Autograd problem when designing a custom loss

Hello everybody,

I am having a hard time while I am trying to design a loss function that applies Sobel filter to the batches before computing MSE. I am quite sure that the problem is related to an “autograd computational graph detachment”, but I just cannot solve it.

Here is my code. Does anyone can see what I am missing?

def sobel_MSE(output, target):
dx = (torch.tensor([[1.0, 0.0, -1.0],[2.0, 0.0, -2.0],[1.0, 0.0, -1.0]], requires_grad=True)).float()
dy = (torch.tensor([[1.0, 2.0, 1.0], [0.0, 0.0, 0.0], [-1.0, -2.0, -1.0]], requires_grad=True)).float()

dx = dx.cuda()
dy = dy.cuda()

dx = dx.view((1, 1, 3, 3))
dy = dy.view((1, 1, 3, 3))

doutdx = nn.functional.conv2d(output, dx, padding=1)
doutdy = nn.functional.conv2d(output, dy, padding=1)

dtardx = nn.functional.conv2d(target, dx, padding=1)
dtardy = nn.functional.conv2d(target, dy, padding=1)

dout = torch.sqrt(torch.pow(doutdx, 2) + torch.pow(doutdy, 2))
dtar = torch.sqrt(torch.pow(dtardx, 2) + torch.pow(dtardy, 2))

out = torch.mean(torch.pow(dout-dtar,2))

return out

Would you like to train dx and dy (since you’ve set their requires_grad attribute to True)?
If so, you shouldn’t overwrite them in these lines of code, but would need to use a new variable name and pass the original dx and dy to the optimizer:

dx = dx.cuda()
dy = dy.cuda()

dx = dx.view((1, 1, 3, 3))
dy = dy.view((1, 1, 3, 3))

On the other hand, if you don’t want to train these tensors, you could remove the requires_grad setting and as long as output is attached to the graph, the code should work.
Are you seeing any errors or unexpected behavior?

1 Like

Thank you @ptrblck for you reply.

I removed the requires_grad setting to make the sobel filter static. The problem is, when I run the code - after the first loss.backward() - the network output becomes nan. I believe it was some problem when computing grad.

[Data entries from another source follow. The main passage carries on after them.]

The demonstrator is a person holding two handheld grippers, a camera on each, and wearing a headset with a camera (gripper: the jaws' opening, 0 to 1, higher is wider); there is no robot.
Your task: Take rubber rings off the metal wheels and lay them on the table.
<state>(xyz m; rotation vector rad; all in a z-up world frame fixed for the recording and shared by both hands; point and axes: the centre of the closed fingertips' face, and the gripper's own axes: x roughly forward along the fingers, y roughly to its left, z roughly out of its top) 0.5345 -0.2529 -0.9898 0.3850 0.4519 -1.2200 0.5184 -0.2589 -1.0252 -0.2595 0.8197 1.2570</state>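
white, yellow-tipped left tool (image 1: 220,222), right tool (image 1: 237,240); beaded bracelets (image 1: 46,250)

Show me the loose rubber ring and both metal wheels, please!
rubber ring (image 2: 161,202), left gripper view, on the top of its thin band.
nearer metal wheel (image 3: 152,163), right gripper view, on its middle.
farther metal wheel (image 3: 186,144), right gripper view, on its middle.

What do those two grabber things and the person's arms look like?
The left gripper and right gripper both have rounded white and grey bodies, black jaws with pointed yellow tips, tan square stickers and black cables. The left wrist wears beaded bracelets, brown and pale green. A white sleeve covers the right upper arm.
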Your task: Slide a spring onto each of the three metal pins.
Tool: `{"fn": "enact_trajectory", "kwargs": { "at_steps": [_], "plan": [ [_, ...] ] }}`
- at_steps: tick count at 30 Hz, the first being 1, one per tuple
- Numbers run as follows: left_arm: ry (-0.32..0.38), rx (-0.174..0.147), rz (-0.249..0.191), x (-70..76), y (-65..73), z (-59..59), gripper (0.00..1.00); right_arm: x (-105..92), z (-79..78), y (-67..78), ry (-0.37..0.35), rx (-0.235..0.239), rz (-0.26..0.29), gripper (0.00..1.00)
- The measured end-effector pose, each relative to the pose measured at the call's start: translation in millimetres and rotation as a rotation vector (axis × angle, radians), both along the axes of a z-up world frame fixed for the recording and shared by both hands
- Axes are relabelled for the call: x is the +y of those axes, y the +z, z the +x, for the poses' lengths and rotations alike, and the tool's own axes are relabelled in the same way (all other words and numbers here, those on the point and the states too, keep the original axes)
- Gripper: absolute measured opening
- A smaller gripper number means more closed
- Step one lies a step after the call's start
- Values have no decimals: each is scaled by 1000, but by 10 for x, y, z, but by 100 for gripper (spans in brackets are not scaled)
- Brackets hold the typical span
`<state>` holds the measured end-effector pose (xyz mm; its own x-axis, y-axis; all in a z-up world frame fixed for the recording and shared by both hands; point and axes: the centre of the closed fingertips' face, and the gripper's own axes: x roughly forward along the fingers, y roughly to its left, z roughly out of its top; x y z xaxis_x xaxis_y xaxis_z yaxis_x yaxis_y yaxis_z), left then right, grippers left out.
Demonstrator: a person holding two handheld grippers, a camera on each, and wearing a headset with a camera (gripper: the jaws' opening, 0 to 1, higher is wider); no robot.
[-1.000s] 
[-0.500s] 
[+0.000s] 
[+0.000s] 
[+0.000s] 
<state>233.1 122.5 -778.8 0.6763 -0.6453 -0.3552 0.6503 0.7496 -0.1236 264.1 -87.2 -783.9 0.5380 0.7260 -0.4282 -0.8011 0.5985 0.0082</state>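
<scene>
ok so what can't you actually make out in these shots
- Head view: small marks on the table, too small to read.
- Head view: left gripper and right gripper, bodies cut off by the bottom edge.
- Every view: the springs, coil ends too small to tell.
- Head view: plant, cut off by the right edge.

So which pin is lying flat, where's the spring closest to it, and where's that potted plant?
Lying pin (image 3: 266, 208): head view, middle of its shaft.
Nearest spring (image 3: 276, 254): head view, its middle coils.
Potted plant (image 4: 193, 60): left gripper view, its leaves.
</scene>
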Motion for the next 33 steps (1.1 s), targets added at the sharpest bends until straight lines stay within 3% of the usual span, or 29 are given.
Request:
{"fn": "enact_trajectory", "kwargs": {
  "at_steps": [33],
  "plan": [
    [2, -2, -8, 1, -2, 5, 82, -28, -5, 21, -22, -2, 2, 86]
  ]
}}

If I change the loss for MSE doing:

def my_mse(output, target):
out = torch.mean(torch.pow(output-target,2))

everything works fine. This way I suppose that there is no problem in the rest of the code.

Do you have any idea about what I am missing?

Thanks a lot

Could you rerun the code with torch.autograd.set_detect_anomaly(True) at the beginning of the script and post the stack trace here?
Based on the description I assume the loss does not contain any invalid values?
If that’s the case, could you check all gradients after the first backward() pass for NaN values?

Thanks again @ptrblck!

By enablig the anomaly detection, I found the following error trace:

..\torch\csrc\autograd\python_anomaly_mode.cpp:57: UserWarning: Traceback of forward call that caused the error:
 File "C:/Users/Luis/PycharmProjects/unet-googlenet/train.py", line 291, in <module>
   train()
 File "C:/Users/Luis/PycharmProjects/unet-googlenet/train.py", line 214, in train
   loss = sobel_MSE(outputs, labels)
 File "C:/Users/Luis/PycharmProjects/unet-googlenet/train.py", line 142, in sobel_MSE
   dout = torch.sqrt(torch.pow(doutdx, 2) + torch.pow(doutdy, 2))

Traceback (most recent call last):
 File "C:/Users/Luis/PycharmProjects/unet-googlenet/train.py", line 291, in <module>
   train()
 File "C:/Users/Luis/PycharmProjects/unet-googlenet/train.py", line 216, in train
   loss.backward()
 File "C:\Users\Luis\Anaconda3\envs\unet-goolenet\lib\site-packages\torch\tensor.py", line 166, in backward
   torch.autograd.backward(self, gradient, retain_graph, create_graph)
 File "C:\Users\Luis\Anaconda3\envs\unet-goolenet\lib\site-packages\torch\autograd\__init__.py", line 99, in backward
   allow_unreachable=True)  # allow_unreachable flag
RuntimeError: Function 'SqrtBackward' returned nan values in its 0th output.

Does it means that the gradient calculated by torch.srqt was nan at the following line?

dout = torch.sqrt(torch.pow(doutdx, 2) + torch.pow(doutdy, 2))

Yes!

I replaced

dout = torch.sqrt(torch.pow(doutdx, 2) + torch.pow(doutdy, 2))

by

dout = (torch.pow(doutdx, 2) + torch.pow(doutdy, 2))

and now it seems to compute the backprojection fine! By removing the sqrt we do not lose the edge detection semantic, but now I am curious to understand why it is happening.

Do you have any idea?

torch.sqrt() would give you NaN gradients for negative inputs, which shouldn’t be possible given your code snippet and an Inf gradient for a zero input, which might be the case for your use case:

x = torch.tensor([0.], requires_grad=True)
y = torch.sqrt(x)
y.backward()
print(x.grad)
> tensor([inf])

You could add a small eps value to the sqrt op to avoid this. However, note that this might blow up your gradients due to the behavior of the derivative of the sqrt.

1 Like